By Semereta Sewasew, communications manager, Ethiopia

Girl in field with handful of tomatoes

Drip-irrigation is creating new opportunities for farmers in one Ethiopian community

Eight-year-old Sefia holds a bunch of ripe tomatoes in her hands and smiles at the camera.

Nearby, her father adjusts a hose that brings water pumped from a local river to the field. The water flows down canals dug between the rows of crops. The technique, called flood-irrigation, is a part of a project reducing food insecurity in the drought-prone Langano region of Ethiopia.

In the past, farmers in Sefia’s community could only harvest once a year. Farmers required continuous support through government food subsidies to feed their families. Buying educational supplies or new clothes for their children was something few families could afford. Now, life is much different.
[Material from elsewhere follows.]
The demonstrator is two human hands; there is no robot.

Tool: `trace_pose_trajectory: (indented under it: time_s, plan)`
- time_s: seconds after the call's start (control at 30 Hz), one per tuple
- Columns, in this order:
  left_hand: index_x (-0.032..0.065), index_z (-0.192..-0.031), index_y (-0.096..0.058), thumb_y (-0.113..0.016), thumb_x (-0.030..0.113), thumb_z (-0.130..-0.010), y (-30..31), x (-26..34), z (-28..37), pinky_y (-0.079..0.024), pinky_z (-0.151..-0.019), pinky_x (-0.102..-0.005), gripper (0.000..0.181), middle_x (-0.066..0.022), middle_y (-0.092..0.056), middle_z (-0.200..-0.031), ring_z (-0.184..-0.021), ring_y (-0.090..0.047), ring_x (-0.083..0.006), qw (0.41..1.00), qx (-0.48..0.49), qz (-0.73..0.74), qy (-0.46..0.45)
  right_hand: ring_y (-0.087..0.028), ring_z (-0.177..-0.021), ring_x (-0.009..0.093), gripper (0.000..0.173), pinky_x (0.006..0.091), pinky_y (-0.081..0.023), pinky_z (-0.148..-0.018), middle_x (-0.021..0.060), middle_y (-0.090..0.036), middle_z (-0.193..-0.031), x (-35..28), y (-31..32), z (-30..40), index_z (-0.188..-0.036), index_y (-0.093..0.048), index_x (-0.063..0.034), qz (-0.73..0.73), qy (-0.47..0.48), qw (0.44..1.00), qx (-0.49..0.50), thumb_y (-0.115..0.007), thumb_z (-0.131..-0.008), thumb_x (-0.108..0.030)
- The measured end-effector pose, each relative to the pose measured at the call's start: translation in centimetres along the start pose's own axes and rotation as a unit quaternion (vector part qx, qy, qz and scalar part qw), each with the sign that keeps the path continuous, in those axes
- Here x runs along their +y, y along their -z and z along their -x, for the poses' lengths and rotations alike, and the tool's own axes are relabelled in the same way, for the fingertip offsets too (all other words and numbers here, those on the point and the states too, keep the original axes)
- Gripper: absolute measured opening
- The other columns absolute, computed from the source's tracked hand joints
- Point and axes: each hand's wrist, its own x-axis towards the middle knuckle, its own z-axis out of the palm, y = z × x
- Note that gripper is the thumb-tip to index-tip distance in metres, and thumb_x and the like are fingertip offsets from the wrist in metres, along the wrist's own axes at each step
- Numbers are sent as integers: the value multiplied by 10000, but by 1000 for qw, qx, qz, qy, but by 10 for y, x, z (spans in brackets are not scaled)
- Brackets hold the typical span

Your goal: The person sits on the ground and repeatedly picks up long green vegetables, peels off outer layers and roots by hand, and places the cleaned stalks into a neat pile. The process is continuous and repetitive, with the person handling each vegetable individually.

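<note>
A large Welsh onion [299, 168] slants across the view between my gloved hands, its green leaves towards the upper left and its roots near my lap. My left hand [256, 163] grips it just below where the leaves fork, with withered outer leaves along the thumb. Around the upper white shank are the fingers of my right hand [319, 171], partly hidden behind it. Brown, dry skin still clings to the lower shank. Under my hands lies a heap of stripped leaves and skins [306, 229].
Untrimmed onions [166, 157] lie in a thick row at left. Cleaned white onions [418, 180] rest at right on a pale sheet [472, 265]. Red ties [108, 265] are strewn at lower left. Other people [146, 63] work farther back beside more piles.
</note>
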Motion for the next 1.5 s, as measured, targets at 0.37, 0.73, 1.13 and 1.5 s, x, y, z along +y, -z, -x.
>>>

Thanks to generous monthly donations, and support from the Ethiopian district education bureau, farmers have formed three irrigation groups with 60 members.

"My father has been able to buy an ox for farming. — Mohammed, 10"

Each group — trained on irrigation techniques and provided with two water pumps, fertilizer and improved seeds — now harvest three times a year and can maintain the water pumps. “The maize I used to produce was not able to provide me and my family with the food we needed for the year,” says Mustefa Ali.

“Now, thanks to the project, we farmers can produce vegetables such as tomatoes, onions, cabbages and red peppers. We are selling the vegetables in the market, and it is generating income, which I am sharing with 20 farmers in my group.”

Like Mustefa, Sefia’s father’s income has increased since using the new irrigation techniques. “My father could buy me and my two sisters new clothes. I am really happy,” she says.

Today, more than 650 community members are benefiting from the irrigation project and the year-round supply of crops.